Credit is not savings.
It is a claim created against the future.
In modern systems, credit is issued first and funded later. Banks do not lend deposits. They create new money when they issue loans. The borrower receives purchasing power that did not previously exist. The liability is pushed forward in time.
This process expands the money supply without increasing real goods or productivity.
At small scale, credit coordinates investment.
At large scale, it distorts prices.
When credit is cheap and abundant:
• Asset prices rise before wages
• Risk is mispriced
• Debt grows faster than income
• Consumption is pulled forward
• Future output is assumed, not earned
This is not growth. It is temporal displacement.
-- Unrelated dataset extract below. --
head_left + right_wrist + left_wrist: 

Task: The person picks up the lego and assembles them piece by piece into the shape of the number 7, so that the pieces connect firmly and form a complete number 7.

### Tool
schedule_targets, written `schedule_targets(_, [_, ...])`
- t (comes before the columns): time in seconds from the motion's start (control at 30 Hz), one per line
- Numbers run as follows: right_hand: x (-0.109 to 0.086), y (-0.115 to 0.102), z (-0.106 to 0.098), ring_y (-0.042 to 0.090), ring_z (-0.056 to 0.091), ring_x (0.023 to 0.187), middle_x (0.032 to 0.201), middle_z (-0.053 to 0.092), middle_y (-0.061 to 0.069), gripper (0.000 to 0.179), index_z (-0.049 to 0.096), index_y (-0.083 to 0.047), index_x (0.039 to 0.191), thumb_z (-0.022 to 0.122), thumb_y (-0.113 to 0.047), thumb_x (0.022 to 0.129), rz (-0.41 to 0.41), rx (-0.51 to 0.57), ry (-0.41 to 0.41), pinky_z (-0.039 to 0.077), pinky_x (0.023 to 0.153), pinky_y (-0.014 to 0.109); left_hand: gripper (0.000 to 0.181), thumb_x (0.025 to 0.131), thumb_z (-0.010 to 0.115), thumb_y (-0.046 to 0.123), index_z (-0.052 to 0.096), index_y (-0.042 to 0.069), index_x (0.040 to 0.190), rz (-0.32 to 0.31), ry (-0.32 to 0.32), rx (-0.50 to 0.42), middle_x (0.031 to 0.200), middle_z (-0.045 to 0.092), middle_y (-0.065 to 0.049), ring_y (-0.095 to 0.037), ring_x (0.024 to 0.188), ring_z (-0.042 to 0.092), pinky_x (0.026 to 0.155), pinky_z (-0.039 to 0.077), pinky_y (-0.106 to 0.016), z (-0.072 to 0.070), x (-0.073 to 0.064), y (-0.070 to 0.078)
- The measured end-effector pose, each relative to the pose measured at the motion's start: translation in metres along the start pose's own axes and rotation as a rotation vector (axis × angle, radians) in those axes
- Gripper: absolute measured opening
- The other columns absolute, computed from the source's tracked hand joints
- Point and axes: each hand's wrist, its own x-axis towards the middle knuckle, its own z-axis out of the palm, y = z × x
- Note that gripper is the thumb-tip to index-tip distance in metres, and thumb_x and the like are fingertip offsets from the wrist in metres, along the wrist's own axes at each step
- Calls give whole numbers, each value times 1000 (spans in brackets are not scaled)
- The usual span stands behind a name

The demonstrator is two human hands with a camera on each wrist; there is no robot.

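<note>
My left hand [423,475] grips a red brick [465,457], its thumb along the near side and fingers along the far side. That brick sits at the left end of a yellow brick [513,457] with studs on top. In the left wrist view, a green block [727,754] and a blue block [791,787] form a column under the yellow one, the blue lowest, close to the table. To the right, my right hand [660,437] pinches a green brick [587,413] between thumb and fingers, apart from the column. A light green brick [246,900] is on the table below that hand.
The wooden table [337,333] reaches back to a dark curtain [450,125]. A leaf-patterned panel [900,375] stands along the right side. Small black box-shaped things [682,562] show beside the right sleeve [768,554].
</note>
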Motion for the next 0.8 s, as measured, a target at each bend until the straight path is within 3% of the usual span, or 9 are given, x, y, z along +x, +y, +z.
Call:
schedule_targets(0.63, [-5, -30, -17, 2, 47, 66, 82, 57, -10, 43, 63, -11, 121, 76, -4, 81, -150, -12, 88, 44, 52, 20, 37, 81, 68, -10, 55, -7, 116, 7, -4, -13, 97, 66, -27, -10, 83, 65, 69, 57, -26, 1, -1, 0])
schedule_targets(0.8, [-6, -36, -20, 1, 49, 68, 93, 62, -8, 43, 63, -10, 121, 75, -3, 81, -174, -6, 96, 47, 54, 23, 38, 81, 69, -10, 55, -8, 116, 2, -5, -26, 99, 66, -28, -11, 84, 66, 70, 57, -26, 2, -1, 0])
The system requires continual expansion to remain solvent. Old debt is serviced by new credit. If expansion slows, defaults appear. If expansion stops, the system contracts.
There is no equilibrium. Only acceleration or collapse.
Because credit is created without hard limits, it concentrates power in institutions that can issue it. Those closest to issuance benefit first. Those furthest away pay later through inflation and higher taxes.
This is why inflation is described as a “mystery.”
Its cause is structural.
Sound money constrains credit.
Fiat money amplifies it.
Bitcoin does not prohibit lending.
It prohibits credit creation from nothing.
Loans must come from saved capital. Risk must be priced. Time preference must be real.
This is the difference between money that measures value
and money that manufactures claims.
One preserves reality.
The other replaces it with promises.